<SPOILERS>
Here is a link to a review that sums up the film quite nicely. I'm probably going to rewatch this one, given how intense it was, I had to "avert my gaze" a few times. But this review is by some guy named Bilge Ebiri, titled "Let's Watch Some Nazis Explode".... https://archive.ph/114xj I've also seen several reviews make comparisons to John Wick, although I have to say the gore in John Wick pales in comparison to what we see in this film.

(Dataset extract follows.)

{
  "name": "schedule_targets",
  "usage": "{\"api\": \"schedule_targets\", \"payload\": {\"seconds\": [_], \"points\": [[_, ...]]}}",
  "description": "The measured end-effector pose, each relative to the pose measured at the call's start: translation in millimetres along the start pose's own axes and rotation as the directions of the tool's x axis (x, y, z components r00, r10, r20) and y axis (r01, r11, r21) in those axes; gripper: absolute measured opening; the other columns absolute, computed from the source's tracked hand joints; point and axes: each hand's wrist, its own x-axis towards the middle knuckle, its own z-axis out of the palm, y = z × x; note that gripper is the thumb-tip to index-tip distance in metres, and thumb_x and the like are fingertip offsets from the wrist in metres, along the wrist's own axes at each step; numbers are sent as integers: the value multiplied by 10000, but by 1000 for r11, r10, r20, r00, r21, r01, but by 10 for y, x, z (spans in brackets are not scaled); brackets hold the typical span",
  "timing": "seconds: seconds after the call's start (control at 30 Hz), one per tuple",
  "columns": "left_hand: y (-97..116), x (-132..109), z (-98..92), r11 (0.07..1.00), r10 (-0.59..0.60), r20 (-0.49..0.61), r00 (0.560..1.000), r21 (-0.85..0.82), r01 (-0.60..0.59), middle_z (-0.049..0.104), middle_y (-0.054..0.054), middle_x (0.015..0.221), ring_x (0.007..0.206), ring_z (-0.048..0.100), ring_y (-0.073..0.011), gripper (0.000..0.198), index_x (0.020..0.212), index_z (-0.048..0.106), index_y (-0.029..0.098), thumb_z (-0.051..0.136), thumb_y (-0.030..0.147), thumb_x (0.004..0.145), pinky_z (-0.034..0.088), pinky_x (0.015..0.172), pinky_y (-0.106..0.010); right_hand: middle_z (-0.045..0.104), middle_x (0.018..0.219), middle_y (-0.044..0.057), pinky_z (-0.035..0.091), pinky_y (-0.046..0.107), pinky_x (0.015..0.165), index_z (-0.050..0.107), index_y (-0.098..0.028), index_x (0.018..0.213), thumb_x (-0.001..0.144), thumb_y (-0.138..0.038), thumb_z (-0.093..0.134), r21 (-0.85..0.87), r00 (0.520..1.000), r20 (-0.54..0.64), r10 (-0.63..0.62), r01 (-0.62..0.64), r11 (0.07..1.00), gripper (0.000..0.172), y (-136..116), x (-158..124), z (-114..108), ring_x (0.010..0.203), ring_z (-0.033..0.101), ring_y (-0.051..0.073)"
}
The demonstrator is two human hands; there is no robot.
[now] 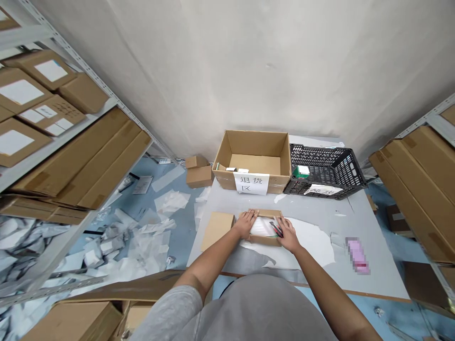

Edit: I'm about halfway through my rewatch. To be fair, there is no direct comparison that does this film justice, but I will say that it reminds me a bit of Inglorious Basterds combined with any of the John Wick films, add an elevated level of carnage and artistic merit. Indeed, the director takes great delight in creating situation so violent, so incendiary, as to render the viewer speechless. Another indirect comparison, though apt - would be the Die Hard trope. At the beginning of the film, the viewer is conditioned by virtue of other movies in the genre to imagine there is no way for the protagonist to survive, say passing through a minefield or being lit on fire, with gasoline, or being hanged. But survive he does, and so by the time the next hopeless scenario is presented, you say to yourself, "oh, this is survivable, our protagonist can do this!" In the immortal words of the Black Knight, "'Tis but a scratch!" Indeed, the protag's brutal, outlandish methods escalate to the point where, by the time the bad guys could simply gun him down out in the open they choose instead to flee, convinced perhaps of his godlike power. And we the viewer when presented with the next impossible scenario, are left with no other option than to believe it.